Egg Preservation and the Changing Medical Landscape

Egg Preservation and the Changing Medical Landscape

Sperm preservation, primarily in the form of sperm donation, has moved into the American mainstream in recent years. Yet its counterpart, egg preservation, has generally remained off the radar, despite the fact that the first pregnancy as a result of cryopreserved eggs dates back to 1986 (Chen, 1986). The procedure is primarily used as a starting point for future in vitro fertilization, and has played a role in allowing women to gain more control over their reproductive futures. However, cryopreservation of eggs is expensive, impeding widespread development and use. Even today, over 30 years after the inception, procedures cost upwards of 15,000 (Hamblin, 2016). Fortunately, a new fertility clinic, through lower costs and improved safety, might be reshaping the field.

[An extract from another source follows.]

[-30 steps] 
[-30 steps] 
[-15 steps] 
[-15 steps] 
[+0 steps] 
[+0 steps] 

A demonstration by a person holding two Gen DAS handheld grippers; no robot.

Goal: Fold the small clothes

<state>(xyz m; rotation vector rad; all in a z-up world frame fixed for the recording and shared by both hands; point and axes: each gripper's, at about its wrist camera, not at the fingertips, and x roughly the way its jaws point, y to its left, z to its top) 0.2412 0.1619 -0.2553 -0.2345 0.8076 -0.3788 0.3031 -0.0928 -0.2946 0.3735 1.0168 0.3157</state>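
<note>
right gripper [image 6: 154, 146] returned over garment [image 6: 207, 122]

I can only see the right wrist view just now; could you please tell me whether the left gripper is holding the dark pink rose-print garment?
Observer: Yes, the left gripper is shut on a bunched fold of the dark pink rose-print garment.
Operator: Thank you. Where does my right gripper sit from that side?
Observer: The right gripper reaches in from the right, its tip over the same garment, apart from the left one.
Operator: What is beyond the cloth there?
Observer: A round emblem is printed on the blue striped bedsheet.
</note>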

The clinic, called Extend Fertility, was founded by a group of entrepreneurs and physicians with efficiency in mind. Utilizing a process dubbed “super-specialization,” the scientists can focus solely on egg cryopreservation, and avoid much of the overhead cost that would be associated with a more general fertility clinic (Hamblin, 2016). This economic efficiency has led to a bold business model: if a woman is young and in good health, she pays a flat sum (a little under $5000) and the clinic promises at least a dozen eggs (Hamblin, 2016). That is, even if the procedure does not work the first time, it will be repeated until it is successful for no additional charge.

However, claims of lower costs have been somewhat unfounded.  In reality, the egg retrieval process is only a piece of the cost. The hormone therapy and longer term storage, which are required for the success of the procedure and for the practical use of the eggs in the future, drive up the actual price of the process to somewhere near the current market price (Hamblin, 2016). Regardless, the group has stated that its method will eventually decrease costs and improve outcomes.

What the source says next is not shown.